• TASK TO COMPLETE: Filter the entries and keep only the lines where the string "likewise" appears.

[Records from a data source]
----------
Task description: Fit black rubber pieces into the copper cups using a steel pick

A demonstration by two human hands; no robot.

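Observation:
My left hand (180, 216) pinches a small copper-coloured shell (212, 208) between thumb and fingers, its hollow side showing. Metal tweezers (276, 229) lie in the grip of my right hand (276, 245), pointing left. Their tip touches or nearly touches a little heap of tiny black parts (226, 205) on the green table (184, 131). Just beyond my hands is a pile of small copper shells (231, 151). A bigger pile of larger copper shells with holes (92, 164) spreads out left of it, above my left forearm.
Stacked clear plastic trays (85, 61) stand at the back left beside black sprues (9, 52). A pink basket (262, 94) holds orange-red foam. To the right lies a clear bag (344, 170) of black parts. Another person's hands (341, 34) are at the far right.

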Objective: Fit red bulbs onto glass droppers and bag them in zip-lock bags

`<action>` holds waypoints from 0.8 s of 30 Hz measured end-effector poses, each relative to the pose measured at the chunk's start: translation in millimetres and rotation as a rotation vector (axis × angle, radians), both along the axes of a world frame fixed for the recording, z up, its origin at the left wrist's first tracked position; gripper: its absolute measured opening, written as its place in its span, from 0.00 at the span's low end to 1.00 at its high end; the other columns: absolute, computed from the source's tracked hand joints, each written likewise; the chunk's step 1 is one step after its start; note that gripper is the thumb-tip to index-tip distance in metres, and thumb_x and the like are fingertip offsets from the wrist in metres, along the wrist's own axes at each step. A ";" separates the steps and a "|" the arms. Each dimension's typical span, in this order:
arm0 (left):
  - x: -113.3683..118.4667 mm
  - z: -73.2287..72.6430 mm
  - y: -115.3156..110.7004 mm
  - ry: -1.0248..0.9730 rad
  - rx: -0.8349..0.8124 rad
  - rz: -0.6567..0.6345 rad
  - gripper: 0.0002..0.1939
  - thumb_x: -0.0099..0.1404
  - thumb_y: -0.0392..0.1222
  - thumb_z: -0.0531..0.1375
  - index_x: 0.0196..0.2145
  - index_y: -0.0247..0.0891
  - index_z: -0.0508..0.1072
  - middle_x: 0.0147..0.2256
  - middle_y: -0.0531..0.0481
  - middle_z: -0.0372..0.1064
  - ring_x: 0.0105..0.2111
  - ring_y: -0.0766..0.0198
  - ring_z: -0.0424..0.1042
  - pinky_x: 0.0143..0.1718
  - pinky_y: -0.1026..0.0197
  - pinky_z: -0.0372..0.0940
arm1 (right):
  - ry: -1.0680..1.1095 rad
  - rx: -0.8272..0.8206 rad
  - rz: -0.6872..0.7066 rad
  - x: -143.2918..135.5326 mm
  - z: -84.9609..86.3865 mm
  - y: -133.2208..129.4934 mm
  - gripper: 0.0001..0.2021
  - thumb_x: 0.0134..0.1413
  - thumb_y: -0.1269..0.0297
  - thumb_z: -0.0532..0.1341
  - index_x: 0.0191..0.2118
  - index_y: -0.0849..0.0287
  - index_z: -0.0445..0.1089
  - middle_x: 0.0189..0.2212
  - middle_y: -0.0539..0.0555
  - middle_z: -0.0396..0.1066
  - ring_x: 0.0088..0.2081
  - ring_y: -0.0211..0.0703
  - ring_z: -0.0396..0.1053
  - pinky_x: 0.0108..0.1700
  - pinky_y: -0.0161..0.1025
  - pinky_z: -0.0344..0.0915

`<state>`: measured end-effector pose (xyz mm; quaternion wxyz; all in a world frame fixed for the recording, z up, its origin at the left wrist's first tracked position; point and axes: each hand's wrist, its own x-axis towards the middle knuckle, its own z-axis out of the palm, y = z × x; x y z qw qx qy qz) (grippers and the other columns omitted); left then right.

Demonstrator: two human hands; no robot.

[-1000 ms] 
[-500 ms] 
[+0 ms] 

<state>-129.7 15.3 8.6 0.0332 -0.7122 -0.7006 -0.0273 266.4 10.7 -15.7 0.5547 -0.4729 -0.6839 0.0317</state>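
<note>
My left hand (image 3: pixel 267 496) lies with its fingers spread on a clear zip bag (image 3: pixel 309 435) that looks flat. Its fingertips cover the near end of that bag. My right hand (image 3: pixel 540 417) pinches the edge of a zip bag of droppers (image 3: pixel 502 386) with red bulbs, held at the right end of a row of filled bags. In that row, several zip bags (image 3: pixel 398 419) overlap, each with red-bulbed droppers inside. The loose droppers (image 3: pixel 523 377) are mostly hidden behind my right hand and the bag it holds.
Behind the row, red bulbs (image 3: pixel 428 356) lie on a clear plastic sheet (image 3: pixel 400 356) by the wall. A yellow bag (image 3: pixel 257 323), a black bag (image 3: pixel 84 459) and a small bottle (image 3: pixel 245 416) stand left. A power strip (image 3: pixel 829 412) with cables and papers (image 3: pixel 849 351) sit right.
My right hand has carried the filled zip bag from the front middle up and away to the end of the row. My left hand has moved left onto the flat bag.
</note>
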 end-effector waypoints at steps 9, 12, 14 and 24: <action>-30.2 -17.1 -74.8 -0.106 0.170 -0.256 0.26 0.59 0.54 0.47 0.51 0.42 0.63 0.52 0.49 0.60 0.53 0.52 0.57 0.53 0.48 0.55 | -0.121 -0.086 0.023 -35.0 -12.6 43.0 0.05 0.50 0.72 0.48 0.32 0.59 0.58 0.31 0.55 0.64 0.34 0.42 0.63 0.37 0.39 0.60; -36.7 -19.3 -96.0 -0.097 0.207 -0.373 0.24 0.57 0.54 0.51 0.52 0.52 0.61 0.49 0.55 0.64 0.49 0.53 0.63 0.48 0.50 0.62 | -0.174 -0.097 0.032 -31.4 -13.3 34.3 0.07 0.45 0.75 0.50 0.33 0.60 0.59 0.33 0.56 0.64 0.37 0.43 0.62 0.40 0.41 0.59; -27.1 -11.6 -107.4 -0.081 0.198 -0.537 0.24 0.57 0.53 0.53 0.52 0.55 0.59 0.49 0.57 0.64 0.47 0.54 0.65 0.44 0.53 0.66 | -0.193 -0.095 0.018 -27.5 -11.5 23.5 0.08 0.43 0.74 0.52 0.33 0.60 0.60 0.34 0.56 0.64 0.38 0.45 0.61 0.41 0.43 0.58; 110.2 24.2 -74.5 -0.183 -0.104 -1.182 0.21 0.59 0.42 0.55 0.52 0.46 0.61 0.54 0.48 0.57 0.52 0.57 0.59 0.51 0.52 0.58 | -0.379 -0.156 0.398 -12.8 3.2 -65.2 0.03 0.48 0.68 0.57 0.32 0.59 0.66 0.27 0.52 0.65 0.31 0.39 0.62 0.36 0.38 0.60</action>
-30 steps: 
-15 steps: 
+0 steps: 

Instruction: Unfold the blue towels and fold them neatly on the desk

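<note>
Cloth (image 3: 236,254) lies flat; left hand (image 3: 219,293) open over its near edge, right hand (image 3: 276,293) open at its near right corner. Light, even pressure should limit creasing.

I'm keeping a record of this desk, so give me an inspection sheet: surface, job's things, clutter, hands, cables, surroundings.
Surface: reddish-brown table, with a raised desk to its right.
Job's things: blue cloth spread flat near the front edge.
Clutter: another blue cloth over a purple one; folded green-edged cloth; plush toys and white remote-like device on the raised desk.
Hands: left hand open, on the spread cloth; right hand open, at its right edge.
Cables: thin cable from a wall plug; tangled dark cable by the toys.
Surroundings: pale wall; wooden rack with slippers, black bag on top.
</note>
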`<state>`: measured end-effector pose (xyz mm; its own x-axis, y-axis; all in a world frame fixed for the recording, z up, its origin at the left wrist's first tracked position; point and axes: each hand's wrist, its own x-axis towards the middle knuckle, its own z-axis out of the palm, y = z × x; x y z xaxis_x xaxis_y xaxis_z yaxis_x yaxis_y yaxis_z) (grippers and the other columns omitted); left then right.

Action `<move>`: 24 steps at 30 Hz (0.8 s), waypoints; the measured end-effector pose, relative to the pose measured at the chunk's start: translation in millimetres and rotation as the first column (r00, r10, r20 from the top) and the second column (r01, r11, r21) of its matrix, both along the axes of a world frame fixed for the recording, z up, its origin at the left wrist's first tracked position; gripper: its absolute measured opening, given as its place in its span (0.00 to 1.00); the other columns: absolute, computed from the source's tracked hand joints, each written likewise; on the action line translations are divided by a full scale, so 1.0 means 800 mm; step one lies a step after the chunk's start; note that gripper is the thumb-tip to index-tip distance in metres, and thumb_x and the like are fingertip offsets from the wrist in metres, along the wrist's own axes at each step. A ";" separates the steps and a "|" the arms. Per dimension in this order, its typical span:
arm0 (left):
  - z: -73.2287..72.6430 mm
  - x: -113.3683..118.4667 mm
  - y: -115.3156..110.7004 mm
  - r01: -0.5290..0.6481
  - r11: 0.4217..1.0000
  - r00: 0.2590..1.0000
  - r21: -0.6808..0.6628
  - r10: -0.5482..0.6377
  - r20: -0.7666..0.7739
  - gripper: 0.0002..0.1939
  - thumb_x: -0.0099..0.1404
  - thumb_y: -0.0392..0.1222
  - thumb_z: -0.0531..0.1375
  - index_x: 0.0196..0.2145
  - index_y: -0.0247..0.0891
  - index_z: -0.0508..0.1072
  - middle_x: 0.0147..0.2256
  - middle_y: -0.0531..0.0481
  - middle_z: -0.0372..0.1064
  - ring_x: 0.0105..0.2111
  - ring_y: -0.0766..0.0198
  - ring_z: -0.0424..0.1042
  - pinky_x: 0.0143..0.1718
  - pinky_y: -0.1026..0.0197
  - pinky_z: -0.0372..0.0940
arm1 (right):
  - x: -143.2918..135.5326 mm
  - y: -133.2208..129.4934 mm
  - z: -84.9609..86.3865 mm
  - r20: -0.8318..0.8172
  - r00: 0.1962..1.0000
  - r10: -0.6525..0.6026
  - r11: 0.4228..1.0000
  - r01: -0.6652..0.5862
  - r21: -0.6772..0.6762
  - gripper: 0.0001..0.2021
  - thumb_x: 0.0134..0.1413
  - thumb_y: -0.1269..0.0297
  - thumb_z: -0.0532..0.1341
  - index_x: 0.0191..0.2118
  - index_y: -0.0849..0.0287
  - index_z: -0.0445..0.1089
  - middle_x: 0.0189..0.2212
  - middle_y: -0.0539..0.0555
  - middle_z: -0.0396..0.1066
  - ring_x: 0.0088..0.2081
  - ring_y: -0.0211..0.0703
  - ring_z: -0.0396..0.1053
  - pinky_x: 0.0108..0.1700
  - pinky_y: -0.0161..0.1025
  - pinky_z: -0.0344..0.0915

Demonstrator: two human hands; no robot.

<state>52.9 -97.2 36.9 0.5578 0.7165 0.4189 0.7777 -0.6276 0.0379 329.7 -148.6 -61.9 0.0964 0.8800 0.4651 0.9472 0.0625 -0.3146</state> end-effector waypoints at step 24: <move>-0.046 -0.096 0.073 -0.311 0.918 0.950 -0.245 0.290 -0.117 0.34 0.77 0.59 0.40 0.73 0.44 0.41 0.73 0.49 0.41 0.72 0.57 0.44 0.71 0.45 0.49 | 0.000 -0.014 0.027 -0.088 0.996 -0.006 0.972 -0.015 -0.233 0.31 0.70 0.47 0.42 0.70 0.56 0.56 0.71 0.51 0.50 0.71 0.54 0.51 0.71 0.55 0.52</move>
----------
• EXERCISE SOLUTION:
`<action>` holds waypoints from 0.8 s of 30 Hz measured end-effector poses, each relative to the pose measured at the chunk's start: translation in millimetres and rotation as a rotation vector (axis × angle, radians), both along the axes of a world frame fixed for the recording, z up, its origin at the left wrist's first tracked position; gripper: its absolute measured opening, written as its place in its span, from 0.00 at the span's low end to 1.00 at its high end; the other columns: absolute, computed from the source's tracked hand joints, each written likewise; the chunk's step 1 is one step after its start; note that gripper is the thumb-tip to index-tip distance in metres, and thumb_x and the like are fingertip offsets from the wrist in metres, along the wrist's own axes at each step. A ";" separates the steps and a "|" the arms. Each dimension's typical span, in this order:
Action `<move>`: 24 steps at 30 Hz (0.8 s), waypoints; the measured end-effector pose, relative to the pose measured at the chunk's start: translation in millimetres and rotation as the first column (r00, r10, r20 from the top) and the second column (r01, r11, r21) of its matrix, both along the axes of a world frame fixed for the recording, z up, its origin at the left wrist's first tracked position; gripper: its absolute measured opening, given as its place in its span (0.00 to 1.00); the other columns: absolute, computed from the source's tracked hand joints, each written likewise; on the action line translations are divided by a full scale, so 1.0 means 800 mm; step one lies a step after the chunk's start; note that gripper is the thumb-tip to index-tip distance in metres, and thumb_x and the like are fingertip offsets from the wrist in metres, along the wrist's own axes at each step. A ";" separates the steps and a "|" the arms. Per dimension in this order, its typical span:

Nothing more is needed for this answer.